Site icon KaltengPos

Berawal dari TPA, Kini Menjadi Gontornya Kalteng

TAHFIDZ QURAN: KH Muchamad Wildanul Munir (kiri depan) saat membersamai program Tahfidz Quran Santri, usai melaksanakan salat Ashar berjemaah, Selasa (25/10). FOTO: ROHANSYAH AHAN/KALTENG POS

Sederetan nama besar seperti Prof Dr KH Hasyim Muzadi, Prof Din Syamsuddin, Prof Nurcholis Madjid, Dr Hidayat Nur Wahid, dan Emha Ainun Nadjib merupakan alumni Pondok Modern Darussalam Gontor atau lebih dikenal dengan Pondok Modern Gontor. Tak perlu jauh ke tanah Jawa, di Kalimantan Tengah (Kalteng) pun sudah ada Pondok Gontor-nya.

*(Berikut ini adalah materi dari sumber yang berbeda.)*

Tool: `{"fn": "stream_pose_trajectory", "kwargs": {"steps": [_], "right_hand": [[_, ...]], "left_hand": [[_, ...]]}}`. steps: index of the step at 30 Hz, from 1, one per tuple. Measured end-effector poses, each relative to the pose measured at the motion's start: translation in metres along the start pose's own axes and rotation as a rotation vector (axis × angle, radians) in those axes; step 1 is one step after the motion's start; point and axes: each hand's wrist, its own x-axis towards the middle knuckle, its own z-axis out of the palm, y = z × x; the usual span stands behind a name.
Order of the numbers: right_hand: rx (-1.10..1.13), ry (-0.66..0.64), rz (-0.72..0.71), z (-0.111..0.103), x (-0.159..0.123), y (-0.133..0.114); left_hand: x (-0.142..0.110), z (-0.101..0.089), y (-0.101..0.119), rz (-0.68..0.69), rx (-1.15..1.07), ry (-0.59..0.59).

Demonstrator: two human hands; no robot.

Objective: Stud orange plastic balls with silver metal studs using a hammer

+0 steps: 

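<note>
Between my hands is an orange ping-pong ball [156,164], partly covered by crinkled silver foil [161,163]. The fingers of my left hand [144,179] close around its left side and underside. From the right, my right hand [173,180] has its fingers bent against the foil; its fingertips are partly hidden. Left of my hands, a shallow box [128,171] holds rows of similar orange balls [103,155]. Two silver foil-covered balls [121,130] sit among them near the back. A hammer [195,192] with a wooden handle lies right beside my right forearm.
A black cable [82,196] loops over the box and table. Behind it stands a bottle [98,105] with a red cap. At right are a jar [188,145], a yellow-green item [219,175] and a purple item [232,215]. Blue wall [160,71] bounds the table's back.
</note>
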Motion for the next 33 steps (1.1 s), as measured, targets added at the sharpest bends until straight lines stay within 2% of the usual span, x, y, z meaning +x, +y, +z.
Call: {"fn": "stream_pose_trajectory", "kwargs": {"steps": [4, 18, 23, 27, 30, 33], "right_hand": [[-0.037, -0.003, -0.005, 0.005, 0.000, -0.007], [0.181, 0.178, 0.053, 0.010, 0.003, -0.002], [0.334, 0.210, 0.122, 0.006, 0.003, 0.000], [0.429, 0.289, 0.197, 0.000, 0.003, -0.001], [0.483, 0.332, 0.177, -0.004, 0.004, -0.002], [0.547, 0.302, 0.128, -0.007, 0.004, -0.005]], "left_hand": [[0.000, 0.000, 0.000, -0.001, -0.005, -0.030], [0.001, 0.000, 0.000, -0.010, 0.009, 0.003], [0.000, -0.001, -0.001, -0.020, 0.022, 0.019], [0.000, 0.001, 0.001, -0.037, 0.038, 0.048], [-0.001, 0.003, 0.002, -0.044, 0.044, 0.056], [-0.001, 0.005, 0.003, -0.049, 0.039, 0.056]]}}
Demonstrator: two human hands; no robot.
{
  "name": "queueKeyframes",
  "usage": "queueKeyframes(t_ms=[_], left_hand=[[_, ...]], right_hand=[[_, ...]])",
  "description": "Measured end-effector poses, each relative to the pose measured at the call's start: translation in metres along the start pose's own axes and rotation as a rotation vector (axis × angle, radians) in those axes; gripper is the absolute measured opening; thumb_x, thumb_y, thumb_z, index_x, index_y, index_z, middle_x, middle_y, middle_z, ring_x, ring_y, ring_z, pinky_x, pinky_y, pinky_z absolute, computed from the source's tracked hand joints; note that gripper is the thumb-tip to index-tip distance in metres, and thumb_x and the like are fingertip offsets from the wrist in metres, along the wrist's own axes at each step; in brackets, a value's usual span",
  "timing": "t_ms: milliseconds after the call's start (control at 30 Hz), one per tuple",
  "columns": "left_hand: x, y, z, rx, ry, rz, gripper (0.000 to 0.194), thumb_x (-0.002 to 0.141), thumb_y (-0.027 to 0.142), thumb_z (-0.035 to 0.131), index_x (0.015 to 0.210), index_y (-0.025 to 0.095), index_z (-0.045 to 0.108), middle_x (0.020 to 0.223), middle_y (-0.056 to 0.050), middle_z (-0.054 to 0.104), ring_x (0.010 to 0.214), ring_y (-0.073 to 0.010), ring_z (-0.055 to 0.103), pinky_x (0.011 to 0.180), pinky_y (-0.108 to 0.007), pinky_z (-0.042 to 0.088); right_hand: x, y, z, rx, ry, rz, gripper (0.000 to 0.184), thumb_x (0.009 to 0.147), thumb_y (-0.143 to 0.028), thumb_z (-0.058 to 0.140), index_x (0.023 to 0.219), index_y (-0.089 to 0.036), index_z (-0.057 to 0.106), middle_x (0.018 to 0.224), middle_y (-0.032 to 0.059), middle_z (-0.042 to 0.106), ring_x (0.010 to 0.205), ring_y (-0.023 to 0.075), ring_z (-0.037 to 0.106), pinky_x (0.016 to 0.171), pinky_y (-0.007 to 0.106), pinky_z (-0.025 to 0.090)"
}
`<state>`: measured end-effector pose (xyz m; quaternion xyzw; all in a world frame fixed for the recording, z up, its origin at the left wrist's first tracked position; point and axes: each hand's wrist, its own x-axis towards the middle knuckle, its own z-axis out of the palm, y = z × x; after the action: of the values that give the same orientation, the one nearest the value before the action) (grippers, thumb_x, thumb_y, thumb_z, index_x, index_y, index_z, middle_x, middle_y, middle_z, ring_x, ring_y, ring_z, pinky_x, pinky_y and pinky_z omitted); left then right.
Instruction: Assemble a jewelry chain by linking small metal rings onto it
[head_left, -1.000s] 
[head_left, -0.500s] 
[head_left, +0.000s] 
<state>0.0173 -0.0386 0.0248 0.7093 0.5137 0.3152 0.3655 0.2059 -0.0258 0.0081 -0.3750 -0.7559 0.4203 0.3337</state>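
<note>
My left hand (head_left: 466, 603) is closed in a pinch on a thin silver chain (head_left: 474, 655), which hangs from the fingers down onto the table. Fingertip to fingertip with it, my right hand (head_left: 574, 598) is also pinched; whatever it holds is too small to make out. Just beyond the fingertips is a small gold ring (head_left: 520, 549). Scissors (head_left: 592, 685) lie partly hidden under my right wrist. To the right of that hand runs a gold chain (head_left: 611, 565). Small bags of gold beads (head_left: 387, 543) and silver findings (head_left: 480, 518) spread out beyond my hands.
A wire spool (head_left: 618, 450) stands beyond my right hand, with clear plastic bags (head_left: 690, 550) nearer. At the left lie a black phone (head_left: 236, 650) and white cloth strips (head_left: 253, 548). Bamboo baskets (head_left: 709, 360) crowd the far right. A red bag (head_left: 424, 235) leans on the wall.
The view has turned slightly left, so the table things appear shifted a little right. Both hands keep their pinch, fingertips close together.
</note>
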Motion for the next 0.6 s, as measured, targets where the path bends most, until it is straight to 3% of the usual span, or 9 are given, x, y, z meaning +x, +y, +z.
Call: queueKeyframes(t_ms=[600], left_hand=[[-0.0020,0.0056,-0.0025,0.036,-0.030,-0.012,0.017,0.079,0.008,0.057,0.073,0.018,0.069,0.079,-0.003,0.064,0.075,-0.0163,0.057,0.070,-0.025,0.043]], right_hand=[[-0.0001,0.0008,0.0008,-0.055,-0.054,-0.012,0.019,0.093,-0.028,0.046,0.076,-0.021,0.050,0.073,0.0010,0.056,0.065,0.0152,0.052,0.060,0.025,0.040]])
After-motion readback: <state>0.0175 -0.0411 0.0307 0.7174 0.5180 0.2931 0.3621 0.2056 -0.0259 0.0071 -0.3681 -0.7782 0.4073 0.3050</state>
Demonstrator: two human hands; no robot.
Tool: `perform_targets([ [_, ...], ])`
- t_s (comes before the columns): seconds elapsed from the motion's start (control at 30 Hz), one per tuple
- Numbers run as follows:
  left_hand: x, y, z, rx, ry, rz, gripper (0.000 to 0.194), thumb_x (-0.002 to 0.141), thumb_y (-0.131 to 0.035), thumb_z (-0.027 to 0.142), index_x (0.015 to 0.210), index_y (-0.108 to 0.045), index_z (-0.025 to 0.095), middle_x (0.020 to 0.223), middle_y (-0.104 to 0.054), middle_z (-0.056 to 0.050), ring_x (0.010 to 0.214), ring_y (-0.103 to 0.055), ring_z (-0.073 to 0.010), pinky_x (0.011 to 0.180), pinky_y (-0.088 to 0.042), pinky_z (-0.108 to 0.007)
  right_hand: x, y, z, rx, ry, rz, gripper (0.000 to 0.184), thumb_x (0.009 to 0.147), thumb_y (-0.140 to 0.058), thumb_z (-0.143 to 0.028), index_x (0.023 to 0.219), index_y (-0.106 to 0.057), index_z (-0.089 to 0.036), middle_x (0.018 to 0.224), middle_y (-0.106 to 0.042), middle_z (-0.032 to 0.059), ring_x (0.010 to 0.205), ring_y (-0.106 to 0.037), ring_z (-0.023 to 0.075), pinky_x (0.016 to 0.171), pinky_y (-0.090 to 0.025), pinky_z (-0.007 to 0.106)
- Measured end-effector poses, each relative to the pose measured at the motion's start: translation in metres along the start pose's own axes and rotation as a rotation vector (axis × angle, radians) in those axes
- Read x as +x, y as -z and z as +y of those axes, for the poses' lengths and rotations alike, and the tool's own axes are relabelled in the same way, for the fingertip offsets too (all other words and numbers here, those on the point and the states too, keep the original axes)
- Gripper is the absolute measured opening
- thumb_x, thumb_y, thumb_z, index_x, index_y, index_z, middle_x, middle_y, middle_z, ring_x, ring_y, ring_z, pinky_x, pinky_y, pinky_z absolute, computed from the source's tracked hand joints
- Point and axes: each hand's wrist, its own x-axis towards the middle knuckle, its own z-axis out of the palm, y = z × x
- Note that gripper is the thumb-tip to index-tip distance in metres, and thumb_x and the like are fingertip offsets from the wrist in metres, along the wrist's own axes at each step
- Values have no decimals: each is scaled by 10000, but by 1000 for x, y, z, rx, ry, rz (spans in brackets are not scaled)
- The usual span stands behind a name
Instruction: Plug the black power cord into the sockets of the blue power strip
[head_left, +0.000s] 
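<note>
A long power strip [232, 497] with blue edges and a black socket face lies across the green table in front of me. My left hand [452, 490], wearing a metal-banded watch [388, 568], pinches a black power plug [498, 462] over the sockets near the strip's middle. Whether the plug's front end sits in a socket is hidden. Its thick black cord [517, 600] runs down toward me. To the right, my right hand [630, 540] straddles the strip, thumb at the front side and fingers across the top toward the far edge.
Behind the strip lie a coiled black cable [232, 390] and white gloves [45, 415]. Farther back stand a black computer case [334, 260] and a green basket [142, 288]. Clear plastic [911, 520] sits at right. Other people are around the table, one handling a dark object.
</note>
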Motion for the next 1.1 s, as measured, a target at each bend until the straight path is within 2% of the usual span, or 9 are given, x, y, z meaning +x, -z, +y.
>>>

ROHANSYAH AHAN, Palangka Raya

HUJAN turun dengan derasnya saat penulis memulai perbincangan dengan Pimpinan Pondok Modern Al Mujahidul Amin, KH Muchamad Wildanul Munir, Selasa sore (25/10).

Gemuruh hujan pada atap seng di pendopo pondok menemani Kyai Wildan memulai cerita awal berdirinya pondok, yang sejatinya sudah berusia sembilan tahun ini. Ya, sejak akhir 2013, tepatnya Oktober 2013 sudah diikrarkan akan dibangun sebuah pondok di Jalan RTA Milono Km 9,5, Kelurahan Kereng Bangkirai, Kecamatan Sebangau, Kota Palangka Raya ini.

“Sejak saat itu namanya sudah ada, Pondok Modern Al Mujahidul Amin, meski secara fisik belum ada,” tutur Kyai Wildan.

Karena minimnya sumber daya manusia (SDM) saat itu, mereka pun membangun pondok secara bertahap. Mulai dari Taman Pendidikan Al-Quran (TPA), berlanjut ke SDIT, hingga akhirnya pada 2019 mereka kedatangan dua orang pimpinan Pondok Medern Gontor. Diawali dengan Prof Dr KH Amal Fathullah Zarkasyi MA, disusul KH Hasan Abdullah Sahal.

“Kyai Amal menyebut tidak ada pilihan kecuali mengikuti Gontor. Kemudian pada 2020, bismillah kita mewujudkan Pondok Modern Al Mujahidul Amin secara keseluruhan, dimulai dari satu orang santri mukim, lalu terus berkembang hingga sekarang,” ucapnya.

Kyai Wildan lalu menjelaskan, Pondok Modern Al Mujahidul Amin merupakan Pondok Alumni Gontor yang penerapan kurikulum pengajarannya sama seperti Pondok Modern Gontor.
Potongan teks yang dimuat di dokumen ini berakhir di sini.